- _Exercise goal_
The line containing "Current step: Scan" marks the end; return exactly every line from the start of the records up to and including it, but no pictures.

Items from a data source
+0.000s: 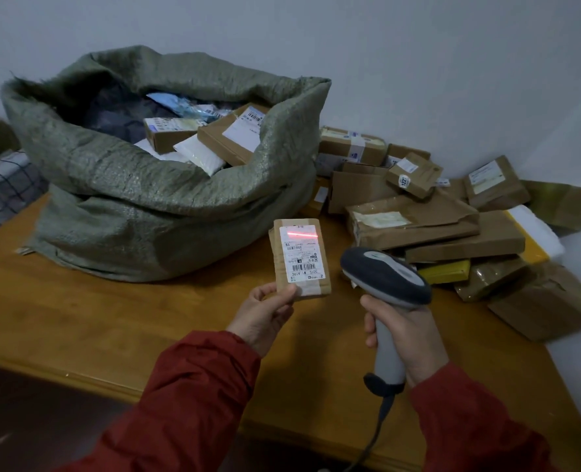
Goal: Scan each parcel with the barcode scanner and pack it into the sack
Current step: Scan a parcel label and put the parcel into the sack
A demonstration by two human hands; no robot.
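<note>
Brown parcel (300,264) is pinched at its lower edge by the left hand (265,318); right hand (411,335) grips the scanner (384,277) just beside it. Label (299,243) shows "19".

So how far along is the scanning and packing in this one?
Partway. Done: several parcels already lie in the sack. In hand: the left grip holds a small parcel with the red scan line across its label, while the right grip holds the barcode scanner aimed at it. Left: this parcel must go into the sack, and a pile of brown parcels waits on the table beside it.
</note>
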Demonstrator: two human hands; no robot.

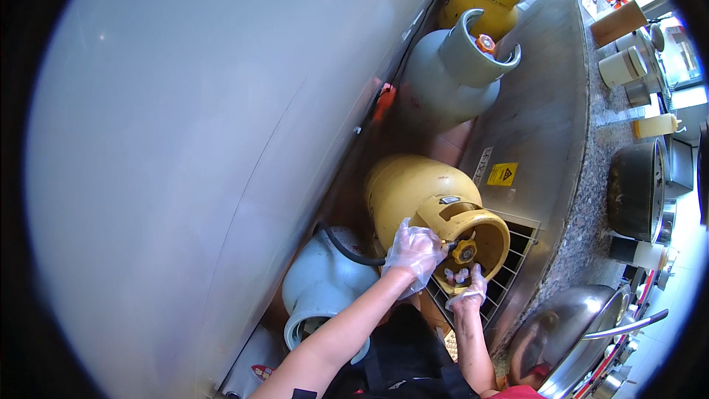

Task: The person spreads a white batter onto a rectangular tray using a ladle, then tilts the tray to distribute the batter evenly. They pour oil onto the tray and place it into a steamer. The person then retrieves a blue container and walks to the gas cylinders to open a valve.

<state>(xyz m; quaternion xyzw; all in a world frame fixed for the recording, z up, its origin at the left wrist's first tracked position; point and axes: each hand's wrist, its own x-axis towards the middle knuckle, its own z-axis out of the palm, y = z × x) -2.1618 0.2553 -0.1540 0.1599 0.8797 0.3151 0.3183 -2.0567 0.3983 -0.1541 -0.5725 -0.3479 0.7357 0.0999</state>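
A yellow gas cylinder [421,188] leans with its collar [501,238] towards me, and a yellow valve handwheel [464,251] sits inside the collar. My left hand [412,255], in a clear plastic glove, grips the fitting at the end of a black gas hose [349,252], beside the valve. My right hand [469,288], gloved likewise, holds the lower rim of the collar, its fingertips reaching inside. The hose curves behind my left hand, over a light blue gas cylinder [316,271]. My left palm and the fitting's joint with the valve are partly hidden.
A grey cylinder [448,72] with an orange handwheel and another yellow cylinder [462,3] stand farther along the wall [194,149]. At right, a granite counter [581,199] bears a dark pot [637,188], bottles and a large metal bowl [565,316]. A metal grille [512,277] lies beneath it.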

- _Answer to this exercise_
+0.000s: 
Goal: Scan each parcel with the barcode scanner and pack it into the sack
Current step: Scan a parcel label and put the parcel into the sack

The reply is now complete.